* INSTRUCTIONS TO FOLLOW *
All that is wanted is an exact copy of the lines below, starting at the one that contains "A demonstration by" and running to the end.

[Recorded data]
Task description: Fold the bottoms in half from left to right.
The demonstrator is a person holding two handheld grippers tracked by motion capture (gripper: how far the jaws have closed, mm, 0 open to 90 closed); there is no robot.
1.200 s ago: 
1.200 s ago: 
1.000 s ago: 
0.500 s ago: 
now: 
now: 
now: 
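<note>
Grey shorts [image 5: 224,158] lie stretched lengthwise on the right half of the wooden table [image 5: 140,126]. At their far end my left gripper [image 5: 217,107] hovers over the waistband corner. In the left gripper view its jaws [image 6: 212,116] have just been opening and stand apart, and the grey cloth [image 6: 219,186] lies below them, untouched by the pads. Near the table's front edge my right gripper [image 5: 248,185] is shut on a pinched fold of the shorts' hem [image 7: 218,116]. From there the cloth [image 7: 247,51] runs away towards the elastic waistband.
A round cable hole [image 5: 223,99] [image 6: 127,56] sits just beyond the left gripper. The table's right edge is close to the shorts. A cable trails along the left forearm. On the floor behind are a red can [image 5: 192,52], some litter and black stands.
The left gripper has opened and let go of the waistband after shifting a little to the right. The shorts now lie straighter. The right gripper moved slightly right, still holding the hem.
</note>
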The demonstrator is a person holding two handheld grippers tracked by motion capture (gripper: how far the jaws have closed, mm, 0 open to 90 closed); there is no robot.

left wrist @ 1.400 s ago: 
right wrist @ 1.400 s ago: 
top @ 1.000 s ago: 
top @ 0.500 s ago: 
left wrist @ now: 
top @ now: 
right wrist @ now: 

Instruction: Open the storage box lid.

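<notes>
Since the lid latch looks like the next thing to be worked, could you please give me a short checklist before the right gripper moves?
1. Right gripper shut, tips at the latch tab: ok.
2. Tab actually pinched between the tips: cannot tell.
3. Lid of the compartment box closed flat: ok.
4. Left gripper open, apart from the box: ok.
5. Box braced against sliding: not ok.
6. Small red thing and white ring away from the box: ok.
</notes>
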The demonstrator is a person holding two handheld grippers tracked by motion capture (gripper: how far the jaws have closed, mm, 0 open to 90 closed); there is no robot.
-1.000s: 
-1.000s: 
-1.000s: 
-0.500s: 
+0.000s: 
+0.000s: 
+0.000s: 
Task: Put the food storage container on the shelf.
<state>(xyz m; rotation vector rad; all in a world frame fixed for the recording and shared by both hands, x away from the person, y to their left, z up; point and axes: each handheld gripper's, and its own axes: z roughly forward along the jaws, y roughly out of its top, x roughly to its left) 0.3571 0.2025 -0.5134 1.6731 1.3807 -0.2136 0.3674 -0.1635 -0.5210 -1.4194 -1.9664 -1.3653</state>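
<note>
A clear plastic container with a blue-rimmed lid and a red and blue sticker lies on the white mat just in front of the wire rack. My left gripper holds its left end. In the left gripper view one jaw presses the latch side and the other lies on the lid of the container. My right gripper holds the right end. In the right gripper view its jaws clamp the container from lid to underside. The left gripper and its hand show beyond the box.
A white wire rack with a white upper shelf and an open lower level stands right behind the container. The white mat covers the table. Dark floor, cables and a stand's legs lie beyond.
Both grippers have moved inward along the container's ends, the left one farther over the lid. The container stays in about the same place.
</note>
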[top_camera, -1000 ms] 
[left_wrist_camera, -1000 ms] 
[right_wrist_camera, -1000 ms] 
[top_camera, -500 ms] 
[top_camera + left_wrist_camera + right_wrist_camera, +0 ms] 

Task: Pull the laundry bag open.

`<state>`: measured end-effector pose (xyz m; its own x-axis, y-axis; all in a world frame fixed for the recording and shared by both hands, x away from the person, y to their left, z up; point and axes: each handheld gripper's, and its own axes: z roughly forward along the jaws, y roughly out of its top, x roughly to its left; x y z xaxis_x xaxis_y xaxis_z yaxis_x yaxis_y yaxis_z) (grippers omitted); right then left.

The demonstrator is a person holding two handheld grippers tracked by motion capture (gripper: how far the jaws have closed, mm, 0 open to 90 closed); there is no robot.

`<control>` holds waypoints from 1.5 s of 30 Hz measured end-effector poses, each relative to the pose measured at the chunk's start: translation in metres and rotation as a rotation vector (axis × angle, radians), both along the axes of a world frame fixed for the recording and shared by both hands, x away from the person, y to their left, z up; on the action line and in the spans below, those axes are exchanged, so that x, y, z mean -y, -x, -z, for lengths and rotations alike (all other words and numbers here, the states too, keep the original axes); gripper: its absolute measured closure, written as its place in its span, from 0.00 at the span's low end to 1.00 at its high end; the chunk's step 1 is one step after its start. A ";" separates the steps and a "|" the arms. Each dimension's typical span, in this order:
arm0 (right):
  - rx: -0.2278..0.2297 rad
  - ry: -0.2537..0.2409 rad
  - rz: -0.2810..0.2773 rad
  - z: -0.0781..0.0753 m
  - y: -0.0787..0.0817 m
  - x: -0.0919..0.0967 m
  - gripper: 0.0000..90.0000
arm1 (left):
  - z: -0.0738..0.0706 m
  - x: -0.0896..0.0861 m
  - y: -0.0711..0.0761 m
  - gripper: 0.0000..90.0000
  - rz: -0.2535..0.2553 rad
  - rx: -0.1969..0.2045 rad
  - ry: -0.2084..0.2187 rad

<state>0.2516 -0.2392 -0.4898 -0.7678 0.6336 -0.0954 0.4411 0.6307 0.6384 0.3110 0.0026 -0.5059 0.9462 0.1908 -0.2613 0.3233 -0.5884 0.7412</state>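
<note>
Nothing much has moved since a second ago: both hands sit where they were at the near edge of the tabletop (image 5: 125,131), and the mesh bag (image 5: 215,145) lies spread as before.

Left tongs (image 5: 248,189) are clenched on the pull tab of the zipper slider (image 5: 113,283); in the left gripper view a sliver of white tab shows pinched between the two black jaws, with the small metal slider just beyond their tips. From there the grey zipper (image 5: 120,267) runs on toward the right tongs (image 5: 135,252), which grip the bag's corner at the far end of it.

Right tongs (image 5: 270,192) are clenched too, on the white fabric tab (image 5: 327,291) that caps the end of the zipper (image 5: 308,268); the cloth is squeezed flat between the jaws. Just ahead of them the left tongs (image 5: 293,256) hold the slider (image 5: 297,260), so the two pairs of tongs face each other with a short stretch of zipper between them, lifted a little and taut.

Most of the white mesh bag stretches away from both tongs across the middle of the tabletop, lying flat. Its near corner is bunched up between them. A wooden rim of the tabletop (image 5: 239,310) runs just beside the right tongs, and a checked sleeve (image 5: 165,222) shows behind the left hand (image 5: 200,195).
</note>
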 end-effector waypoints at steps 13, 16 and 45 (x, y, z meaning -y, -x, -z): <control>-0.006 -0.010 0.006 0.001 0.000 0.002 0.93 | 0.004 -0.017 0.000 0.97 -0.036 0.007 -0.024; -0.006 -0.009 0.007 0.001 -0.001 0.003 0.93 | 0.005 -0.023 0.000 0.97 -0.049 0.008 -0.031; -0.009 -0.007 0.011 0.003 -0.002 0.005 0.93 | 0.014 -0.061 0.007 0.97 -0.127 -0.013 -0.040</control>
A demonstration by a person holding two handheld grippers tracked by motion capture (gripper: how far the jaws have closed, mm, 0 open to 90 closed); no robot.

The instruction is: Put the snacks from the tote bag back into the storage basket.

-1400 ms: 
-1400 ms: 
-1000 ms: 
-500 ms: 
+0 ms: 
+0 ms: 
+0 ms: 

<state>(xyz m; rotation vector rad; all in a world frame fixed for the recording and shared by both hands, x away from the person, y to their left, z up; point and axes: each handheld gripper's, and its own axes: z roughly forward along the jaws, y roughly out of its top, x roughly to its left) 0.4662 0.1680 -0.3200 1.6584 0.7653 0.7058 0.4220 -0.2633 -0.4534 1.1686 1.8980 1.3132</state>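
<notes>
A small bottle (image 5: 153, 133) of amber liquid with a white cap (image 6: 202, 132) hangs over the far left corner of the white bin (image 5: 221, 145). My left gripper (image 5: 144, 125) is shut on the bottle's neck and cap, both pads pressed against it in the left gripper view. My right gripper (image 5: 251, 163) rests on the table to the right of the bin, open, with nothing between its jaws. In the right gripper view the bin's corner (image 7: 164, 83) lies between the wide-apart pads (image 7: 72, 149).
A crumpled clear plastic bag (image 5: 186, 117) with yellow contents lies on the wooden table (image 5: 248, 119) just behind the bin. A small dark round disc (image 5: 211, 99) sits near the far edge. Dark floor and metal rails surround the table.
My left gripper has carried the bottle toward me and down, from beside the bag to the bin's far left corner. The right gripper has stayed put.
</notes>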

* PROBLEM SOLUTION *
A demonstration by a person holding two handheld grippers tracked by motion capture (gripper: how far the jaws have closed, mm, 0 open to 90 closed); no robot.

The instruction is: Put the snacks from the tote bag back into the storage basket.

-1400 ms: 
-1400 ms: 
-1000 ms: 
-500 ms: 
+0 ms: 
+0 ms: 
+0 ms: 

<state>(xyz m; rotation vector rad; all in a world frame fixed for the recording and shared by both hands, x away from the person, y to their left, z up; point and axes: each handheld gripper's, and its own axes: z roughly forward along the jaws, y roughly out of its top, x roughly to its left) 0.4662 0.1680 -0.3200 1.6584 0.7653 0.7058 0.4220 -0.2633 -0.4534 1.1686 1.8980 1.3132</state>
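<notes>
A small bottle (image 5: 153, 133) of amber liquid with a white cap (image 6: 202, 132) hangs over the far left corner of the white bin (image 5: 221, 145). My left gripper (image 5: 144, 125) is shut on the bottle's neck and cap, both pads pressed against it in the left gripper view. My right gripper (image 5: 251, 163) rests on the table to the right of the bin, open, with nothing between its jaws. In the right gripper view the bin's corner (image 7: 164, 83) lies between the wide-apart pads (image 7: 72, 149).
A crumpled clear plastic bag (image 5: 186, 117) with yellow contents lies on the wooden table (image 5: 248, 119) just behind the bin. A small dark round disc (image 5: 211, 99) sits near the far edge. Dark floor and metal rails surround the table.
My left gripper has carried the bottle toward me and down, from beside the bag to the bin's far left corner. The right gripper has stayed put.
</notes>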

That finishes the output for this exercise.